Work to complete: I would like the lines below, from the one with "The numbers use" through the one with "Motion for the", copied exactly and without any pictures.

═══

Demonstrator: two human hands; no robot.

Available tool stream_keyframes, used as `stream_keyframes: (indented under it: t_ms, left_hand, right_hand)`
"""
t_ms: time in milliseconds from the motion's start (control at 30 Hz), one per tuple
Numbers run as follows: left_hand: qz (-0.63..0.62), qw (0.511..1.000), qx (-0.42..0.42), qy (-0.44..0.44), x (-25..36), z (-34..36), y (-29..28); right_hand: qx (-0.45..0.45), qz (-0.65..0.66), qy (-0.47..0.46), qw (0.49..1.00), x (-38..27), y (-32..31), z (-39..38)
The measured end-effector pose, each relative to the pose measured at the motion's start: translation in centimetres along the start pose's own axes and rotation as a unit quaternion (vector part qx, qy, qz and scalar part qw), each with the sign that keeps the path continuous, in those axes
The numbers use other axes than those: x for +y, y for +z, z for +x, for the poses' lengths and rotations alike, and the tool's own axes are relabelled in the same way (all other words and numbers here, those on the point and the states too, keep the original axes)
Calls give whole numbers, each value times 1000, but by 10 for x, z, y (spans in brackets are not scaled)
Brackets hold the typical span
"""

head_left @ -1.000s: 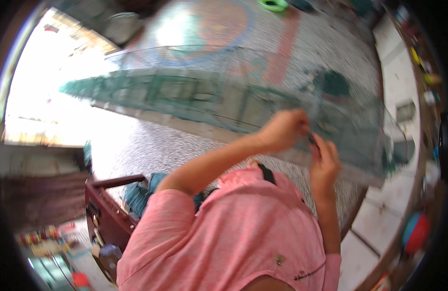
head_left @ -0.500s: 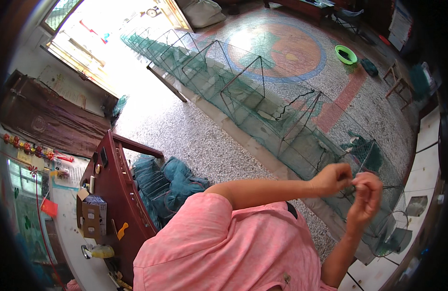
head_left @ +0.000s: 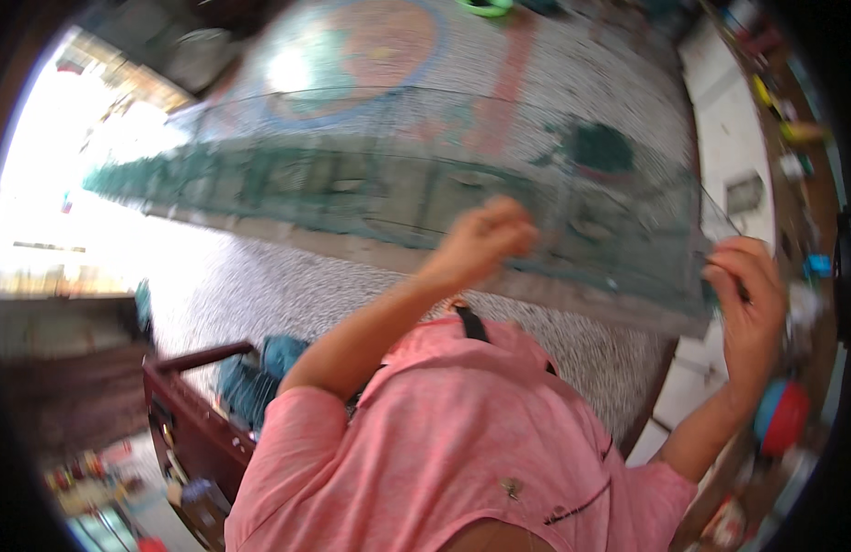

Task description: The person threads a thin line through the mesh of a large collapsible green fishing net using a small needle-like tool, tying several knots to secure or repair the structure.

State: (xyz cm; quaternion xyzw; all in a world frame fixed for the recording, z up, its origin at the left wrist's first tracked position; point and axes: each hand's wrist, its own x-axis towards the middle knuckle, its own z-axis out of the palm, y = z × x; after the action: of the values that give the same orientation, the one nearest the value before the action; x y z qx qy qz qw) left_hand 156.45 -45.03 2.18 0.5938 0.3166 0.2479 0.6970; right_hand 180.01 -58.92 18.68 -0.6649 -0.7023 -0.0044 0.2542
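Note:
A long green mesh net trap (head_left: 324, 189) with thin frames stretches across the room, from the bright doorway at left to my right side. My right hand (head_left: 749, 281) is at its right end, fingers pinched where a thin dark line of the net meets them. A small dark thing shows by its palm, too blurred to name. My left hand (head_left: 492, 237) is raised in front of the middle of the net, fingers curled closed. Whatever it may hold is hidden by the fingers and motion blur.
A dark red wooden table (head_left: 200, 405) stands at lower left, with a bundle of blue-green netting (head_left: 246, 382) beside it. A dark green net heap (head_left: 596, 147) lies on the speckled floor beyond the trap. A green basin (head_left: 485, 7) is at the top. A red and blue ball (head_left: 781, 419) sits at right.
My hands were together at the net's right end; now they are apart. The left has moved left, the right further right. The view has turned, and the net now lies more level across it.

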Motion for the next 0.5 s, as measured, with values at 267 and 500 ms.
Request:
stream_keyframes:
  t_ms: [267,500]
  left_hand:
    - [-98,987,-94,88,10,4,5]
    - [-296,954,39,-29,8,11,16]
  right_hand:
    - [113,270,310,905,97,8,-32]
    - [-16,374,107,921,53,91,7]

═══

Result:
The numbers use other axes than those: x for +y, y for +z, z for +x, for the poses' lengths and rotations alike, and the tool's own axes are relabelled in the same way (all other words and numbers here, those on the point and the states too, keep the original axes)
Calls give whole numbers, each value times 1000, but by 10 for x, z, y (spans in brackets are not scaled)
Brackets hold the typical span
"""

head_left @ -1.000s: 
head_left @ -0.500s: 
head_left @ +0.000s: 

Task description: The person threads a thin line through the mesh of a large collapsible green fishing net using a small needle-like tool, tying several knots to secure or repair the structure.

State: (xyz cm; quaternion xyzw; all in a world frame fixed for the recording, z up, its origin at the left wrist's first tracked position; point and axes: each hand's wrist, its own x-axis towards the middle knuckle, its own z-axis out of the palm, y = z × x; after the action: of the values that give the same orientation, the one nearest the value before the action; x y z qx qy qz qw) left_hand 156.45 -45.03 2.18 0.5938 0.3166 0.2479 0.6970; right_hand 180.01 -58.92 18.68 -0.6649 -0.7023 -0.0044 0.2542
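Note:
A long green mesh net trap (head_left: 324, 189) with thin frames stretches across the room, from the bright doorway at left to my right side. My right hand (head_left: 749, 281) is at its right end, fingers pinched where a thin dark line of the net meets them. A small dark thing shows by its palm, too blurred to name. My left hand (head_left: 492, 237) is raised in front of the middle of the net, fingers curled closed. Whatever it may hold is hidden by the fingers and motion blur.
A dark red wooden table (head_left: 200, 405) stands at lower left, with a bundle of blue-green netting (head_left: 246, 382) beside it. A dark green net heap (head_left: 596, 147) lies on the speckled floor beyond the trap. A green basin (head_left: 485, 7) is at the top. A red and blue ball (head_left: 781, 419) sits at right.
My hands were together at the net's right end; now they are apart. The left has moved left, the right further right. The view has turned, and the net now lies more level across it.
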
Motion for the next 0.5 s, as measured, with values at 267 and 500 ms.

The answer has been given in full.